### [ASSIGNED TASK]
Please write out only the lines from the line with "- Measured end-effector" to the line with "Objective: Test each", inclusive, exactly as they stand below, without the pictures.

Records drawn from a dataset
++++++

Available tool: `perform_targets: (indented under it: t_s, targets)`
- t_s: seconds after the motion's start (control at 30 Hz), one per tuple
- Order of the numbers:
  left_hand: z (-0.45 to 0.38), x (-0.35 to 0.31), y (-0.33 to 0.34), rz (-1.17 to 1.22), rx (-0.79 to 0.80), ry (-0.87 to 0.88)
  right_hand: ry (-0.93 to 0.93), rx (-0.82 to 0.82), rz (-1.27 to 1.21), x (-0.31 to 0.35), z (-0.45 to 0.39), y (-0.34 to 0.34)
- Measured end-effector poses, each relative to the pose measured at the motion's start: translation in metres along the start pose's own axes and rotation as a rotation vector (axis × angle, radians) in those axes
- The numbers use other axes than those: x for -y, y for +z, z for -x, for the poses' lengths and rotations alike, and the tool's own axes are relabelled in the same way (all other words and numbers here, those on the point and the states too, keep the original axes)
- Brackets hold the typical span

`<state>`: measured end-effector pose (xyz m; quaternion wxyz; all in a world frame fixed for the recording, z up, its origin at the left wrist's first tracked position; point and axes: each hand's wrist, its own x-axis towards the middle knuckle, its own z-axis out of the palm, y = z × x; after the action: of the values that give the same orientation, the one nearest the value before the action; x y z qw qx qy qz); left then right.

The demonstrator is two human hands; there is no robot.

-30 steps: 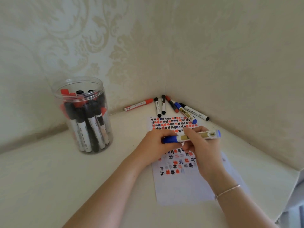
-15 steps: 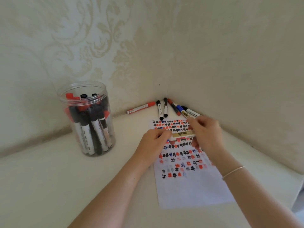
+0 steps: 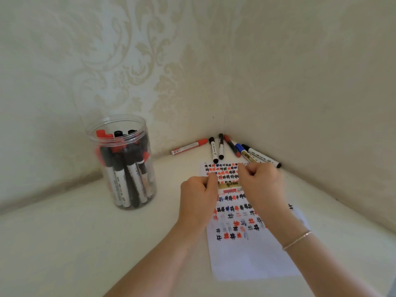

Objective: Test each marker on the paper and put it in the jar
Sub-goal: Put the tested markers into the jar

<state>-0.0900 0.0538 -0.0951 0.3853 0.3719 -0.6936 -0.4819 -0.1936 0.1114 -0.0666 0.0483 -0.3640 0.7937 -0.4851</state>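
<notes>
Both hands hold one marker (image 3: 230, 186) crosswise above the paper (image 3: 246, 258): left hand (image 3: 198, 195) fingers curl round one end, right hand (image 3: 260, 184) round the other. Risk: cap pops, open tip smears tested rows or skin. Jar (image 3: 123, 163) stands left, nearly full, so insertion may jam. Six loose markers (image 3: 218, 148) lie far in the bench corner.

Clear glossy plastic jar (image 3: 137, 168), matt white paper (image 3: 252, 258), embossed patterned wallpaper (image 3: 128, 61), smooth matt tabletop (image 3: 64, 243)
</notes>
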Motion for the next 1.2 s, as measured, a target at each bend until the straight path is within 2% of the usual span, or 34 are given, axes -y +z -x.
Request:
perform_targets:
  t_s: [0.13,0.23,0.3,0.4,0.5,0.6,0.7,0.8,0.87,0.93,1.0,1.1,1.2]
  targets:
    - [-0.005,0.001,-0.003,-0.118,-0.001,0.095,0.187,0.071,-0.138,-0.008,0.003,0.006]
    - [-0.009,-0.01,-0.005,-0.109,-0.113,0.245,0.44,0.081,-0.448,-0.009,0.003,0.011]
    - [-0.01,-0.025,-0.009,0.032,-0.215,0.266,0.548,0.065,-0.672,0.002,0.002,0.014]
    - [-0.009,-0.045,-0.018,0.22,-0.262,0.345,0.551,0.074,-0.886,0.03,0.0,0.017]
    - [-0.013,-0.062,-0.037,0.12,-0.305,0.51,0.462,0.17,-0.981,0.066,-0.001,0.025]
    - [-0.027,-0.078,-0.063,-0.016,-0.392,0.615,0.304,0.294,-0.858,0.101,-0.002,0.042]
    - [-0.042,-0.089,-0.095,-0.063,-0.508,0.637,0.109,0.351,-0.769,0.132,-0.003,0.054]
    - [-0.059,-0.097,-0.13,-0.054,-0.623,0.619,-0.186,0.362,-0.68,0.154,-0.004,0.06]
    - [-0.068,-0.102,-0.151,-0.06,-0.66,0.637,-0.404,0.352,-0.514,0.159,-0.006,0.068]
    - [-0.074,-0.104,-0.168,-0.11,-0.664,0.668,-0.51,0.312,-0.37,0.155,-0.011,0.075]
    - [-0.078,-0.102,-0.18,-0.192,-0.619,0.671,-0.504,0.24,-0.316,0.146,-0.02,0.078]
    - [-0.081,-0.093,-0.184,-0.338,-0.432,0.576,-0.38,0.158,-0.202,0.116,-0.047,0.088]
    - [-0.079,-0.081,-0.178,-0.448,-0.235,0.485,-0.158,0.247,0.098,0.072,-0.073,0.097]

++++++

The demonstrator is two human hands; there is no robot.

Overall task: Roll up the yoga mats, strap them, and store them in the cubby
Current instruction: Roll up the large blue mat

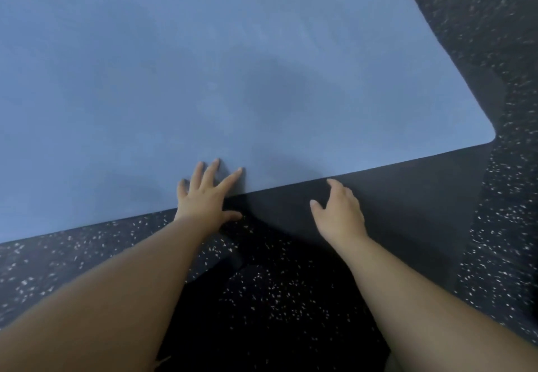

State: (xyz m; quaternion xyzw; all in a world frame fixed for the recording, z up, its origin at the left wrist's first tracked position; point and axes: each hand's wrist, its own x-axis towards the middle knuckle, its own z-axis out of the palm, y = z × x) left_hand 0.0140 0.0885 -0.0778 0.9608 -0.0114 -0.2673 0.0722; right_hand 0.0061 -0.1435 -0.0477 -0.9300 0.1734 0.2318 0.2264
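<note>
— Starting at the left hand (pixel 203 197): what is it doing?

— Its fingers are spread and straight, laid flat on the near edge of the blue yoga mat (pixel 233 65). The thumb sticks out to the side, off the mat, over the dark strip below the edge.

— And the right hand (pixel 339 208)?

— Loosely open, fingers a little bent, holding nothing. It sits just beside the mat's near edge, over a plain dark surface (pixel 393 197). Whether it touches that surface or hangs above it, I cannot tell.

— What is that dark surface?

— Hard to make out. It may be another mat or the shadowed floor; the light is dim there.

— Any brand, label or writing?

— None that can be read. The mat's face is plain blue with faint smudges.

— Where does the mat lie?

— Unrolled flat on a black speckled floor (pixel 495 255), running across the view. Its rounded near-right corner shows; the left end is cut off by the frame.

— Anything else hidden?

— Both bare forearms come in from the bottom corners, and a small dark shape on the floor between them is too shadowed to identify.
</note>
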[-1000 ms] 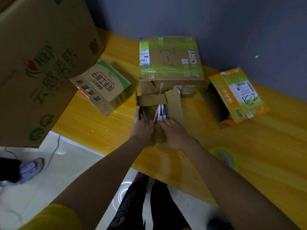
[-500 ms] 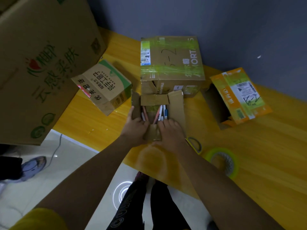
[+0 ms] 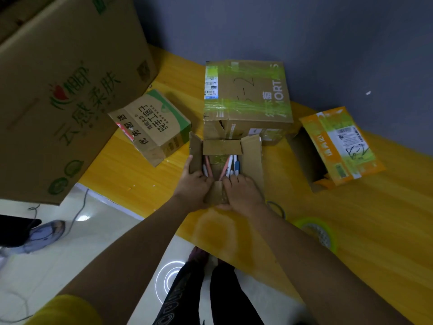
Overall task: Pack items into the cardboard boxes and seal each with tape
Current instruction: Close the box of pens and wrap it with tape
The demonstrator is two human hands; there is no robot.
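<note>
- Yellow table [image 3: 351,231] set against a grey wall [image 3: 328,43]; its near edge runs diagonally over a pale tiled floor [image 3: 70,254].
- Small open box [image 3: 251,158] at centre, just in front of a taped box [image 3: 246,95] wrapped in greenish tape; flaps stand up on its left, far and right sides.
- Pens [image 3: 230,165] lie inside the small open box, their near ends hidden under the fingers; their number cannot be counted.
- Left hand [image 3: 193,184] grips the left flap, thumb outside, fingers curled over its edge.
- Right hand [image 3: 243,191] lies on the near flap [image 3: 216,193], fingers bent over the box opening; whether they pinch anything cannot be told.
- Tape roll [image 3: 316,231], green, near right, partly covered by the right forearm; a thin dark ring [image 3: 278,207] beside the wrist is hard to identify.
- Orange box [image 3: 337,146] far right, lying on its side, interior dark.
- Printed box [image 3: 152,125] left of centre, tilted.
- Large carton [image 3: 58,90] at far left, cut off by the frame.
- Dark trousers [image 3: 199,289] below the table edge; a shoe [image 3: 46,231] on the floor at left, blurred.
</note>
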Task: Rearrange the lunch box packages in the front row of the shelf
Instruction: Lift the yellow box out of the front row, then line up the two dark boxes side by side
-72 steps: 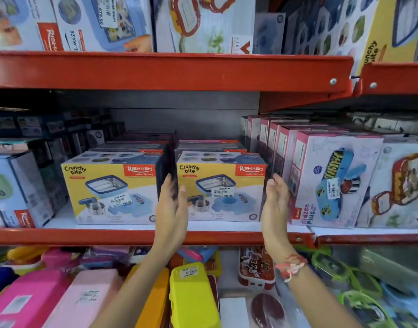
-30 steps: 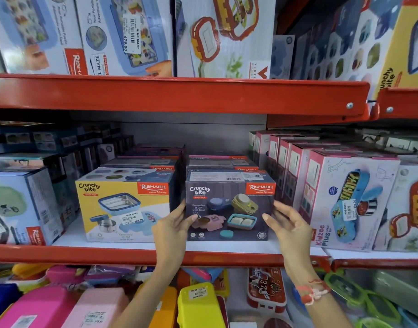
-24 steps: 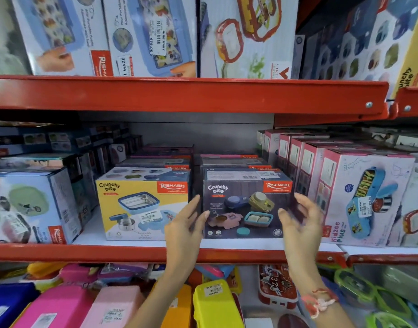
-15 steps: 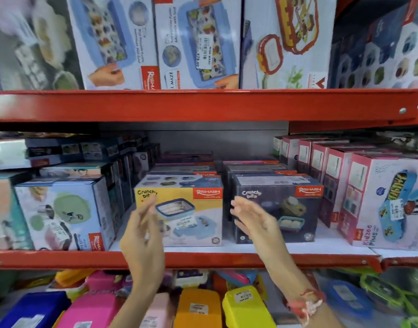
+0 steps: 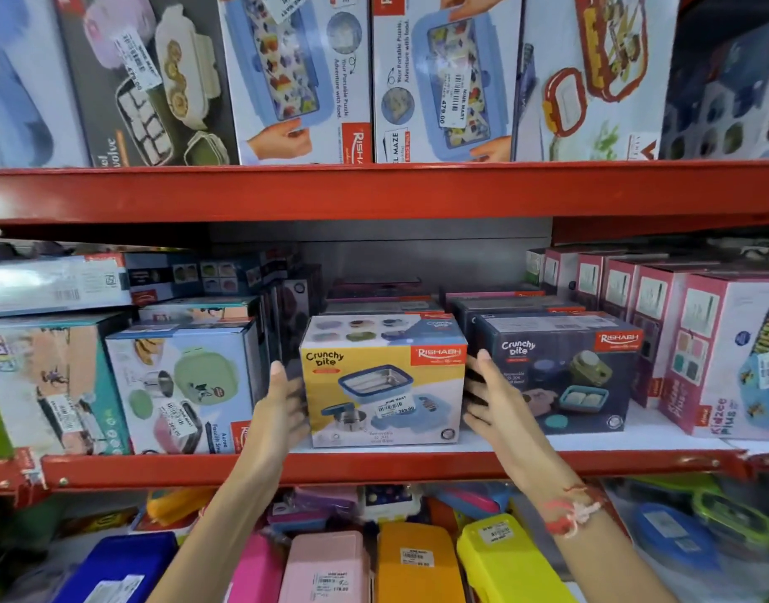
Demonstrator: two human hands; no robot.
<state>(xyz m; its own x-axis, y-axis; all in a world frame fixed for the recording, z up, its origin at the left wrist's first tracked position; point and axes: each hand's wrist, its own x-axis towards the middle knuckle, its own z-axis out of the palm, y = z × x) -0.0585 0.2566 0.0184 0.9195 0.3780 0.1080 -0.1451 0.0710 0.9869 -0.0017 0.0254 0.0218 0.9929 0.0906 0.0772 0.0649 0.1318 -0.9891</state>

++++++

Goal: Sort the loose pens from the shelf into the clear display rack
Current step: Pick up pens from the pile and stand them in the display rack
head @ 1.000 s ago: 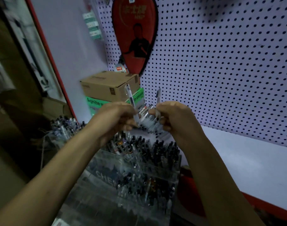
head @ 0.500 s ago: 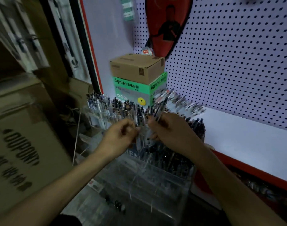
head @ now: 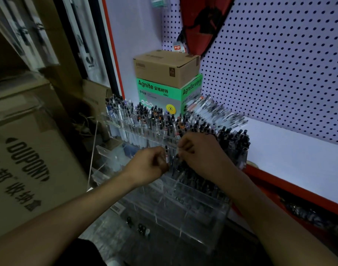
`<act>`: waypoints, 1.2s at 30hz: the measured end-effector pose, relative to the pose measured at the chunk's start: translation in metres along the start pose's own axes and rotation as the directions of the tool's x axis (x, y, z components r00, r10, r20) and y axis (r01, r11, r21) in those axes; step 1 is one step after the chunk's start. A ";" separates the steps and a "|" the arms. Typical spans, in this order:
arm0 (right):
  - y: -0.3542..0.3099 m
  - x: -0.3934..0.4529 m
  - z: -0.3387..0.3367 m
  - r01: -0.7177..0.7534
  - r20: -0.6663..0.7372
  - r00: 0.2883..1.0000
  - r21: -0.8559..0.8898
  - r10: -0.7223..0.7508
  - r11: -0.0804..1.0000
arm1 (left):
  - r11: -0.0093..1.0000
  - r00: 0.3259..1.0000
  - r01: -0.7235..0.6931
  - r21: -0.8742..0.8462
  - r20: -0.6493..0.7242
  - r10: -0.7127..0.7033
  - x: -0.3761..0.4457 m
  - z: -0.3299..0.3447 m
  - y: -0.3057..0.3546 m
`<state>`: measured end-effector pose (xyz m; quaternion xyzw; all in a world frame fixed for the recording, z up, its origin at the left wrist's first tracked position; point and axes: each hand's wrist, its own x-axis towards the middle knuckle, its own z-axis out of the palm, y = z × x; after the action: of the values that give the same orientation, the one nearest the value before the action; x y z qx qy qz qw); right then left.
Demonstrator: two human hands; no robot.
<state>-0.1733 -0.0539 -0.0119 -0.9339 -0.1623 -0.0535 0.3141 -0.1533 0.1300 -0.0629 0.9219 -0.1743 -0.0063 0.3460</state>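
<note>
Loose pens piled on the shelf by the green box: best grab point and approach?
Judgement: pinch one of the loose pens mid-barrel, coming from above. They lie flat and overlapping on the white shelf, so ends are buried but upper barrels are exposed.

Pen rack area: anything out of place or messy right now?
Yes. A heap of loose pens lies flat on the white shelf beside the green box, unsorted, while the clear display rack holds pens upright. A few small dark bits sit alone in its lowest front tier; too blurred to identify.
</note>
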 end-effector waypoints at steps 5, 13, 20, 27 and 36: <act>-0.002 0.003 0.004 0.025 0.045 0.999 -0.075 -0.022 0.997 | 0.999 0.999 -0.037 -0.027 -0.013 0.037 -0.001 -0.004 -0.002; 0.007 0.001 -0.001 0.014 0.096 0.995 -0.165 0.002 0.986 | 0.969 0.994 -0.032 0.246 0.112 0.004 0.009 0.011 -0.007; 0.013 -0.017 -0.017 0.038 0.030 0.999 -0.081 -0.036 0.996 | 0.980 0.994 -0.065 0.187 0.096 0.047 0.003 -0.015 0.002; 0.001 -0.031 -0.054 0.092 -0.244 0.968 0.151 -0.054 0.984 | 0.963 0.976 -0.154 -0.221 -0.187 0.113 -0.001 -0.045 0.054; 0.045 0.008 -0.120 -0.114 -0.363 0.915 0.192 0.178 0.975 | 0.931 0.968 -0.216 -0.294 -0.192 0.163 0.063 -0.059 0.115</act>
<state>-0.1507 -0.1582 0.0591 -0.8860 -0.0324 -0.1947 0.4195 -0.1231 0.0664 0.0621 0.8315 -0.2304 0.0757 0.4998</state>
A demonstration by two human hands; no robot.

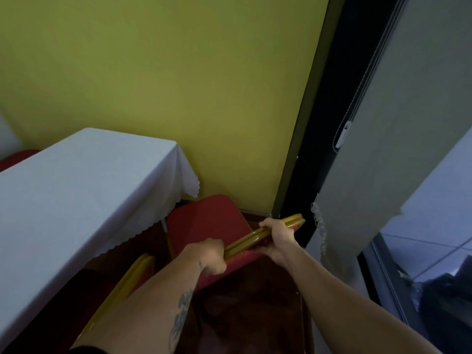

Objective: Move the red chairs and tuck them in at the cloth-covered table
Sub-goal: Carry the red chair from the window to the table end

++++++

### [RESULT BELOW]
- Measured end-effector poses, each relative to the pose measured at the motion's start: translation in metres along the start pose's own axes and rotation as a rotation vector (axis × angle, radians) in those axes
- The numbers use other axes than those: x for -y, y for +z, z for -x, for the poses' lengths and rotations alike, and the tool's own axes are relabelled in the same way (all other words and numbers here, those on the point and the states too, keep the original axes)
- Brackets hold the typical span

`<state>`: measured end-effector pose (xyz m; quaternion wxyz; all in a world frame fixed for the recording, z up, its origin at the left wrist's first tracked position; point and axes: each hand's wrist, its own x-axis towards the middle knuckle, its own z-axis out of the palm, y = z × x; after the action: of the values that give the same orientation, the one nearest the value before the action; x y z qw qx qy qz); left then right.

The demonstrator is two human hands; there is no robot.

-30 steps: 
-15 steps: 
+0 steps: 

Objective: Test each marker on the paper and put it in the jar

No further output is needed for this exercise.